Totsukawa G, Yamakita Y, Yamashiro S, Hosoya H, Hartshorne DJ, Matsumura F - J. Cell Biol. (1999)

Bottom Line: We have found that the myosin phosphatase targeting subunit (MYPT) undergoes mitosis-specific phosphorylation and that the phosphorylation is reversed during cytokinesis.MYPT phosphorylated either in vivo or in vitro in the mitosis-specific way showed higher binding to myosin II (two- to threefold) compared to MYPT from cells in interphase.The mitosis-specific effect of phosphorylation is lost on exit from mitosis, and the resultant increase in myosin phosphorylation may act as a signal to activate cytokinesis.
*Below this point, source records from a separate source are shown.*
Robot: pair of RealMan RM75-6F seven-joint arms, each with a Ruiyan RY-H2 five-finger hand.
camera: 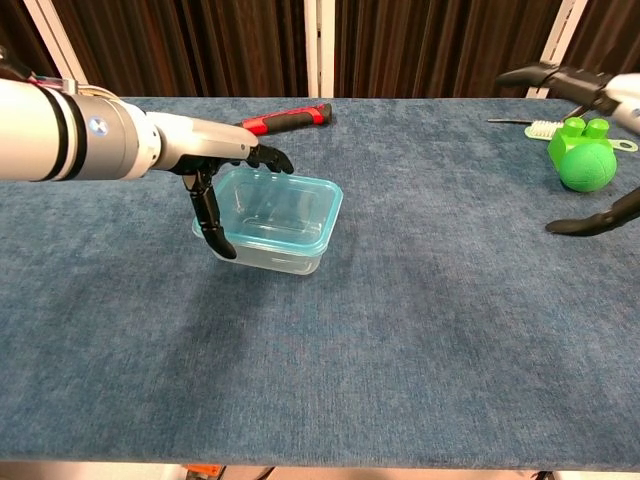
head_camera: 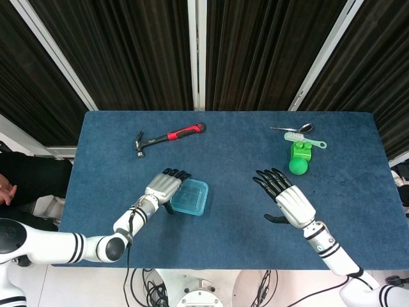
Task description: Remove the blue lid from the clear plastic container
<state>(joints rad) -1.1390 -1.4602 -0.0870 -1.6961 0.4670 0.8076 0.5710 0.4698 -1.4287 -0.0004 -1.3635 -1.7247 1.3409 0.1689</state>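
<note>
- Blue lid point(head_camera: 191, 196) sits on the clear plastic container point(camera: 268, 248), on the near-left part of the worktop point(head_camera: 236, 166), nearer to me than the hammer point(head_camera: 169, 137) at the far left.
- My left hand point(head_camera: 163, 188) is at the container's left end: fingers point(camera: 262, 154) reach over the far-left edge of the lid, and the thumb point(camera: 207, 213) hangs down against the near-left wall. I cannot tell whether it is truly clamping or only touching.
- In the chest view the container looks tipped, its left end raised off the worktop, so I judge it very light and easy to shove or lift whole.
- My right hand point(head_camera: 286, 199) hovers over the worktop well to the right of the container, fingers spread, holding nothing.
- I judge both parts to be thin, smooth, springy plastic: slippery under hard fingertips, liable to flex but not fragile.
- The lid's rim overhangs the walls all round; that lip is the place to hook, best at a corner where a snap-on lid peels most easily.
- The body needs pinning by its walls or pressing down, or it will simply rise with the lid.
- The green toy point(head_camera: 298, 157), brush point(head_camera: 303, 139) and spoon point(head_camera: 293, 128) lie far right, well apart.
</note>
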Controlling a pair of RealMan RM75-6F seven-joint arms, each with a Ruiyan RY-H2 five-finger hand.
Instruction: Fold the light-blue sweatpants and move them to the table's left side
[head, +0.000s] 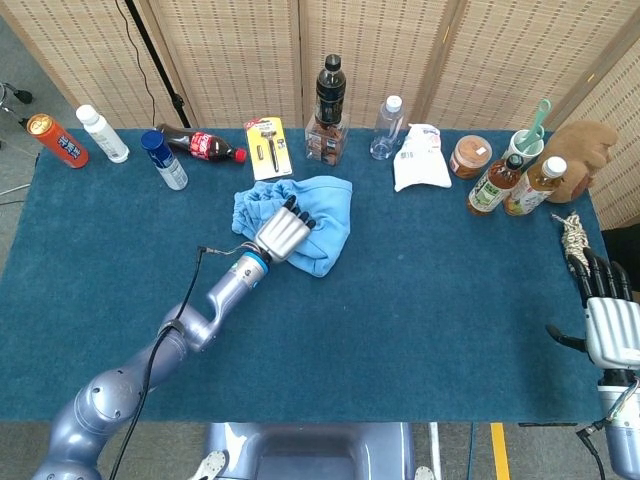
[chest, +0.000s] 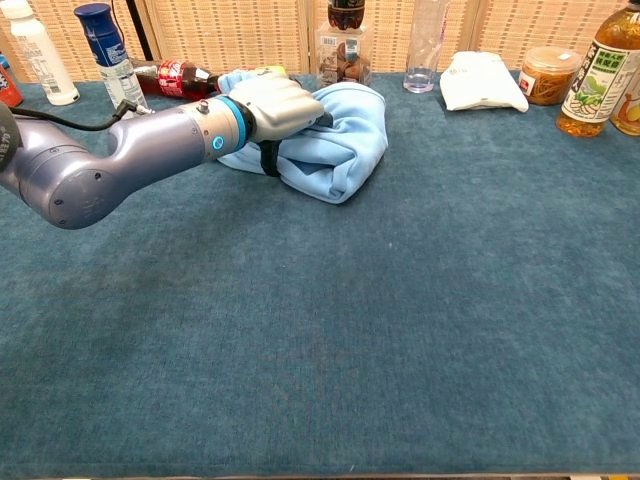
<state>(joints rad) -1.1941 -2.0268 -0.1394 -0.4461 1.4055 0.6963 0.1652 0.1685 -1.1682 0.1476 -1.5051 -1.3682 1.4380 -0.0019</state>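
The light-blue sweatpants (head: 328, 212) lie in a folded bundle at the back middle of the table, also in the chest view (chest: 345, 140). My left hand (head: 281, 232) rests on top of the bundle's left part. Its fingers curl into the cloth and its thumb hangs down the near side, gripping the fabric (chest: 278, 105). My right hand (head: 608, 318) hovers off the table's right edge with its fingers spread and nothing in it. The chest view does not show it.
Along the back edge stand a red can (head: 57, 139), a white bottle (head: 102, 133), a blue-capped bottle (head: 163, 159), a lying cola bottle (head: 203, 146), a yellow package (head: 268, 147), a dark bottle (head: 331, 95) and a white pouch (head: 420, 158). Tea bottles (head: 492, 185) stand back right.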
View Article: PubMed Central - PubMed

Affiliation: Department of Molecular Biology and Biochemistry, Rutgers University, Piscataway, New Jersey 08855, USA.

ABSTRACT
It has been demonstrated previously that during mitosis the sites of myosin phosphorylation are switched between the inhibitory sites, Ser 1/2, and the activation sites, Ser 19/Thr 18 (Yamakita, Y., S. Yamashiro, and F. Matsumura. 1994. J. Cell Biol. 124:129- 137; Satterwhite, L.L., M.J. Lohka, K.L. Wilson, T.Y. Scherson, L.J. Cisek, J.L. Corden, and T.D. Pollard. 1992. J. Cell Biol. 118:595-605), suggesting a regulatory role of myosin phosphorylation in cell division. To explore the function of myosin phosphatase in cell division, the possibility that myosin phosphatase activity may be altered during cell division was examined. We have found that the myosin phosphatase targeting subunit (MYPT) undergoes mitosis-specific phosphorylation and that the phosphorylation is reversed during cytokinesis. MYPT phosphorylated either in vivo or in vitro in the mitosis-specific way showed higher binding to myosin II (two- to threefold) compared to MYPT from cells in interphase. Furthermore, the activity of myosin phosphatase was increased more than twice and it is suggested this reflected the increased affinity of myosin binding. These results indicate the presence of a unique positive regulatory mechanism for myosin phosphatase in cell division. The activation of myosin phosphatase during mitosis would enhance dephosphorylation of the myosin regulatory light chain, thereby leading to the disassembly of stress fibers during prophase. The mitosis-specific effect of phosphorylation is lost on exit from mitosis, and the resultant increase in myosin phosphorylation may act as a signal to activate cytokinesis.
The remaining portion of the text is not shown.